▶ **The problem**:
Write the data out again, exactly as given.

▶ **Stored data**:

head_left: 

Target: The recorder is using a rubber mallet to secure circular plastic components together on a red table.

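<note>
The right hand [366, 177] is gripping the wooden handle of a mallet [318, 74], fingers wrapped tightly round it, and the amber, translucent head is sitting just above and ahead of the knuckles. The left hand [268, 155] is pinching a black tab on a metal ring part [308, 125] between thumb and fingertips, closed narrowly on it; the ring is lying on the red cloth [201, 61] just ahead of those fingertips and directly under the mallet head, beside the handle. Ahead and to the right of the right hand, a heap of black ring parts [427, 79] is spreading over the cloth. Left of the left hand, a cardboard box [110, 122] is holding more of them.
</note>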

▶ **Response to the task**:
head_left: 

Target: The recorder is using a rubber mallet to secure circular plastic components together on a red table.

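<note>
The right hand [366, 177] is gripping the wooden handle of a mallet [318, 74], fingers wrapped tightly round it, and the amber, translucent head is sitting just above and ahead of the knuckles. The left hand [268, 155] is pinching a black tab on a metal ring part [308, 125] between thumb and fingertips, closed narrowly on it; the ring is lying on the red cloth [201, 61] just ahead of those fingertips and directly under the mallet head, beside the handle. Ahead and to the right of the right hand, a heap of black ring parts [427, 79] is spreading over the cloth. Left of the left hand, a cardboard box [110, 122] is holding more of them.
</note>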

This answer requires no additional content.